- _WORK ITEM_: Of all the entries below, only the lines from the one with "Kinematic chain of" up to and including the one with "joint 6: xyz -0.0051" are to be duplicated exactly.

- _INFORMATION PROVIDED_:

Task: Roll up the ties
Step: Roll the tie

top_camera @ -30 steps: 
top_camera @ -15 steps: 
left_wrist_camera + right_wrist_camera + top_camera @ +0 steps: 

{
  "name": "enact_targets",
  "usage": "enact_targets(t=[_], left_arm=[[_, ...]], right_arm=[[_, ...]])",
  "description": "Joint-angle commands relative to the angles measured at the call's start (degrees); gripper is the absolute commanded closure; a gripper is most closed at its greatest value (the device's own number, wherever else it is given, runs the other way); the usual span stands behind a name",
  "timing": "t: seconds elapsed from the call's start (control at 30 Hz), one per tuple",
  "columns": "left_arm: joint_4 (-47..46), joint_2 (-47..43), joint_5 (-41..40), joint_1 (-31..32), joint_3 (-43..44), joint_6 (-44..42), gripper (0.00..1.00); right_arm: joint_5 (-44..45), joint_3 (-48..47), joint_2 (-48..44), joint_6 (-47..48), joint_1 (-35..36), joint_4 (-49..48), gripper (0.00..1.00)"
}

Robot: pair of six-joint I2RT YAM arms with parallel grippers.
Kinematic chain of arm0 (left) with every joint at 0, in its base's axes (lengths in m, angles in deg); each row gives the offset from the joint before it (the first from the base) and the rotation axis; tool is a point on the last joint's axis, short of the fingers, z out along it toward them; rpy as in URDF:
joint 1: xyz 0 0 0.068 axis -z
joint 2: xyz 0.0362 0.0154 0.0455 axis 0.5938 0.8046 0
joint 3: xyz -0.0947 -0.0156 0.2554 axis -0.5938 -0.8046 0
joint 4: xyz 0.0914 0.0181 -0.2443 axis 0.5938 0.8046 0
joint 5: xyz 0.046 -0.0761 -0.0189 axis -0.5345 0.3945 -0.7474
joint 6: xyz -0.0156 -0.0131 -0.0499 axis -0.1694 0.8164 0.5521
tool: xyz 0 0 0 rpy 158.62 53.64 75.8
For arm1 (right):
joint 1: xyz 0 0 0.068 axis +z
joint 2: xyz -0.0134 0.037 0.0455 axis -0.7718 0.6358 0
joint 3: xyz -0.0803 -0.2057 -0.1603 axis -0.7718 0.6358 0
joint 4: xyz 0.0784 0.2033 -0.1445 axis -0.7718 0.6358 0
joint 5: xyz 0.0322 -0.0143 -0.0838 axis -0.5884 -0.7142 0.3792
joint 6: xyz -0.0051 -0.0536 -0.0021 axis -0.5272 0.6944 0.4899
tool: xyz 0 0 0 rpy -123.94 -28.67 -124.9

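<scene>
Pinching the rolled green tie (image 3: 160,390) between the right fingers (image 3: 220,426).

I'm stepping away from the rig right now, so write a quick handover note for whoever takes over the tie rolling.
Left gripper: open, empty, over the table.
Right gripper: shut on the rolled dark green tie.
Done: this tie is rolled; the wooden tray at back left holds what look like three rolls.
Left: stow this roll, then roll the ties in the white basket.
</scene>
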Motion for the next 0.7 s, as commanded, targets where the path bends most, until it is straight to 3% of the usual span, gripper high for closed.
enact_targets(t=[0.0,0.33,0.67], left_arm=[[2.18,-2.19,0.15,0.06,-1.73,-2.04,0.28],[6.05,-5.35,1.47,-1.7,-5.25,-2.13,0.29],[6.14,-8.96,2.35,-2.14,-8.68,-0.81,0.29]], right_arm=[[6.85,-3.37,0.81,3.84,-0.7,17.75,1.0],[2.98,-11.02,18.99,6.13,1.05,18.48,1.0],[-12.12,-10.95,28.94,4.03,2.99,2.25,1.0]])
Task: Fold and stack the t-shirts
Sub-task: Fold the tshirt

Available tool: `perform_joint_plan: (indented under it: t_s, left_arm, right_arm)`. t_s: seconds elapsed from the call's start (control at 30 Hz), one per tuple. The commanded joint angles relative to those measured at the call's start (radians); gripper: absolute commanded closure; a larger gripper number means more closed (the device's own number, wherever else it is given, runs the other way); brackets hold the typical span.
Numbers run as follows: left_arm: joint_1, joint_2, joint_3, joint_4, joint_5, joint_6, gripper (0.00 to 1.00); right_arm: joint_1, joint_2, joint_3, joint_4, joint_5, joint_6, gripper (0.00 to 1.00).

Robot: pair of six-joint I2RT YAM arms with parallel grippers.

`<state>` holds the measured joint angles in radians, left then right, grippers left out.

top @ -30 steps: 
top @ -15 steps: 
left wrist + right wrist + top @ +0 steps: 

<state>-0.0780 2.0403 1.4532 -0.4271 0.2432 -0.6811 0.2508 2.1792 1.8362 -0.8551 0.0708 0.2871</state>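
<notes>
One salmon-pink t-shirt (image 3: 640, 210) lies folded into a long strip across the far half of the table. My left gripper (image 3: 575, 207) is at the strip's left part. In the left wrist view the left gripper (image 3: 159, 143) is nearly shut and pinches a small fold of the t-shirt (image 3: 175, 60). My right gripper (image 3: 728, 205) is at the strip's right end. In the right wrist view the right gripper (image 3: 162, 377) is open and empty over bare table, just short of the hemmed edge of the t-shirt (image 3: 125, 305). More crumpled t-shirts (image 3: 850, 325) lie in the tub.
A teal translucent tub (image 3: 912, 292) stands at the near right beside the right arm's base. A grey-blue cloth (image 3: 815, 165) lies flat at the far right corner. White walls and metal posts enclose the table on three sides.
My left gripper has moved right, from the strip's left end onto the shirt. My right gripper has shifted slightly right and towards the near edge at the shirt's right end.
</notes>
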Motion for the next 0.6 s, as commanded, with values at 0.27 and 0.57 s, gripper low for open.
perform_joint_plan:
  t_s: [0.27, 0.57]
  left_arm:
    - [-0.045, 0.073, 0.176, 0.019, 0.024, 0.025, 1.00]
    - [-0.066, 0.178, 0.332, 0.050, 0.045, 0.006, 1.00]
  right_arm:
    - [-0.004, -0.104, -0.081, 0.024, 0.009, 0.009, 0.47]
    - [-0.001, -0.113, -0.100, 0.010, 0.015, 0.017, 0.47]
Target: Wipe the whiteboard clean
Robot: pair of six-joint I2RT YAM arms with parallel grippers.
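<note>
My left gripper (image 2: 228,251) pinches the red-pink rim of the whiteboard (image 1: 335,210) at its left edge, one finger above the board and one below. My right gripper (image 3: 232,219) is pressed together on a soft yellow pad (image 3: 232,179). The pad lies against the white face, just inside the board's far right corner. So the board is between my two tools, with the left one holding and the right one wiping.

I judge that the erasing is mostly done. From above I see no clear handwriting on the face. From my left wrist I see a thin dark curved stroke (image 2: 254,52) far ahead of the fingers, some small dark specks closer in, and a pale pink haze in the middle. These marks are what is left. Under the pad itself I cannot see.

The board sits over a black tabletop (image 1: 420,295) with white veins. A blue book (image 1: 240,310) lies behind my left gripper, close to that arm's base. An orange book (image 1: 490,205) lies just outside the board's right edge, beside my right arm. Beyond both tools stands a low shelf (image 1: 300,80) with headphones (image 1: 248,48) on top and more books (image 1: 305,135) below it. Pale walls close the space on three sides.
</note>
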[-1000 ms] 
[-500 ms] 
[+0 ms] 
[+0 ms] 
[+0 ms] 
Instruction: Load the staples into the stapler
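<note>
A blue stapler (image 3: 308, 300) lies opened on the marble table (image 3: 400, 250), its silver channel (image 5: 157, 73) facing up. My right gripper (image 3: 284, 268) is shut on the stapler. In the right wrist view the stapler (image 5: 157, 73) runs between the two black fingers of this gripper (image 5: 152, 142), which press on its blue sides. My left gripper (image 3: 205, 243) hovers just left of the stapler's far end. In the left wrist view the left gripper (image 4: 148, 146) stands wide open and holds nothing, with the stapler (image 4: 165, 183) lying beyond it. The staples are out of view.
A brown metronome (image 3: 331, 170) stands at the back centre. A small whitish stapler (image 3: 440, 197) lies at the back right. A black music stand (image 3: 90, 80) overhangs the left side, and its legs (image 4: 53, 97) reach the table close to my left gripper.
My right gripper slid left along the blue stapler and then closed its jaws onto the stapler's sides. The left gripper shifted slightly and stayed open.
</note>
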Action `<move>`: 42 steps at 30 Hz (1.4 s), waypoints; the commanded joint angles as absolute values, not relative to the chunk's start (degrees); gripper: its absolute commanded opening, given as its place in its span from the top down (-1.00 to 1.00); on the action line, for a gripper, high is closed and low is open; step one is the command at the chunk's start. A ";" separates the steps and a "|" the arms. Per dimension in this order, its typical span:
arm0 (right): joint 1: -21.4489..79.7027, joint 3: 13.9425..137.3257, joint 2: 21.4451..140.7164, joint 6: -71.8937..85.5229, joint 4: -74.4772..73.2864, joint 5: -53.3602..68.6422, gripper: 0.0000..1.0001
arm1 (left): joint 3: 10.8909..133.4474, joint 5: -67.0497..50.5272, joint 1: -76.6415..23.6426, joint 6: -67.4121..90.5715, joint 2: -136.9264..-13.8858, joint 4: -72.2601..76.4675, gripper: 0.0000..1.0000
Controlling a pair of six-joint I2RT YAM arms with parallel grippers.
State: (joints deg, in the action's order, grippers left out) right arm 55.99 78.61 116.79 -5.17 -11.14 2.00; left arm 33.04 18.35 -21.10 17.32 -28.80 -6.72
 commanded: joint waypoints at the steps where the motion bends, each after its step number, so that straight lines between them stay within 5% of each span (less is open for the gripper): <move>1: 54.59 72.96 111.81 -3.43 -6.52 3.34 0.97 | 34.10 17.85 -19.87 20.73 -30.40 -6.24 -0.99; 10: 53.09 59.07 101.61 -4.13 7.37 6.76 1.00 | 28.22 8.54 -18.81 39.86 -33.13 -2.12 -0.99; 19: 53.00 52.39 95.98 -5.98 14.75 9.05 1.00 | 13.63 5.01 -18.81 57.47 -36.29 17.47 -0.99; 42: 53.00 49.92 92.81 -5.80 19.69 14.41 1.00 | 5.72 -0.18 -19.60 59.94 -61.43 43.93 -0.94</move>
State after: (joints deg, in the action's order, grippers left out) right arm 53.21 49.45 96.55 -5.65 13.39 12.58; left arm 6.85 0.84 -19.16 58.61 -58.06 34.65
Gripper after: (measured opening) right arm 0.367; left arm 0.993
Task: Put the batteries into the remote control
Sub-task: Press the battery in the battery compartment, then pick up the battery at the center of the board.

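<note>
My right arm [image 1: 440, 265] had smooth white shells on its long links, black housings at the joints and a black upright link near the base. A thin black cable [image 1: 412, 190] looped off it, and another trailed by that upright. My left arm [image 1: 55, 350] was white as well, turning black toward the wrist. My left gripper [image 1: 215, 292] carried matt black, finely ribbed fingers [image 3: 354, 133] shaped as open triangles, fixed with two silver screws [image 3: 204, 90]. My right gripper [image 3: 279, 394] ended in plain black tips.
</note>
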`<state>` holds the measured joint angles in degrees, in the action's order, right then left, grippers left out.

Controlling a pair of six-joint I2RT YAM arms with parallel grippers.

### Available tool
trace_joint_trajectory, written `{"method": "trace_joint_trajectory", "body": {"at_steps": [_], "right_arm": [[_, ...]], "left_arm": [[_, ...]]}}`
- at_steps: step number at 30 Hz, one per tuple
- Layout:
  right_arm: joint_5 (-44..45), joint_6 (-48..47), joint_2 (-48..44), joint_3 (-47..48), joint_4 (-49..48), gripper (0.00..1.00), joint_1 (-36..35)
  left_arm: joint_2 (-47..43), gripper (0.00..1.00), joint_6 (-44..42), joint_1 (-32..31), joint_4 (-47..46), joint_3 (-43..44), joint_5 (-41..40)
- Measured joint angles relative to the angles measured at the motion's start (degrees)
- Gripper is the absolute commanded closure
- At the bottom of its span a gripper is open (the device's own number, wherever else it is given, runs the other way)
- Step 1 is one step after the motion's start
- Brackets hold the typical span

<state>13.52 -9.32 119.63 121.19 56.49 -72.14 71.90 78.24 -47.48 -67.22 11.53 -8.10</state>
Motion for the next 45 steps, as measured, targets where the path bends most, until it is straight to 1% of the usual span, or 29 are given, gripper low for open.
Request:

- _OUTPUT_:
Kinematic chain of arm0 (left) with every joint at 0, in its base's axes (lengths in m, angles in deg); each row gives the offset from the joint before it (the first from the base) and the rotation axis; tool is a point on the last joint's axis, short of the fingers, z out along it toward them; rpy as in URDF:
joint 1: xyz 0 0 0.068 axis -z
joint 2: xyz 0.0362 0.0154 0.0455 axis 0.5938 0.8046 0
joint 3: xyz -0.0947 -0.0156 0.2554 axis -0.5938 -0.8046 0
joint 4: xyz 0.0914 0.0181 -0.2443 axis 0.5938 0.8046 0
joint 5: xyz 0.046 -0.0761 -0.0189 axis -0.5345 0.3945 -0.7474
joint 6: xyz -0.0156 -0.0131 -0.0499 axis -0.1694 0.8164 0.5521
tool: xyz 0 0 0 rpy 158.62 53.64 75.8
For arm1 (right):
joint 1: xyz 0 0 0.068 axis +z
joint 2: xyz -0.0134 0.037 0.0455 axis -0.7718 0.6358 0
joint 3: xyz -0.0803 -0.2057 -0.1603 axis -0.7718 0.6358 0
joint 4: xyz 0.0784 0.2033 -0.1445 axis -0.7718 0.6358 0
joint 5: xyz 0.0322 -0.0143 -0.0838 axis -0.5884 -0.7142 0.3792
joint 6: xyz -0.0051 -0.0536 -0.0021 axis -0.5272 0.6944 0.4899

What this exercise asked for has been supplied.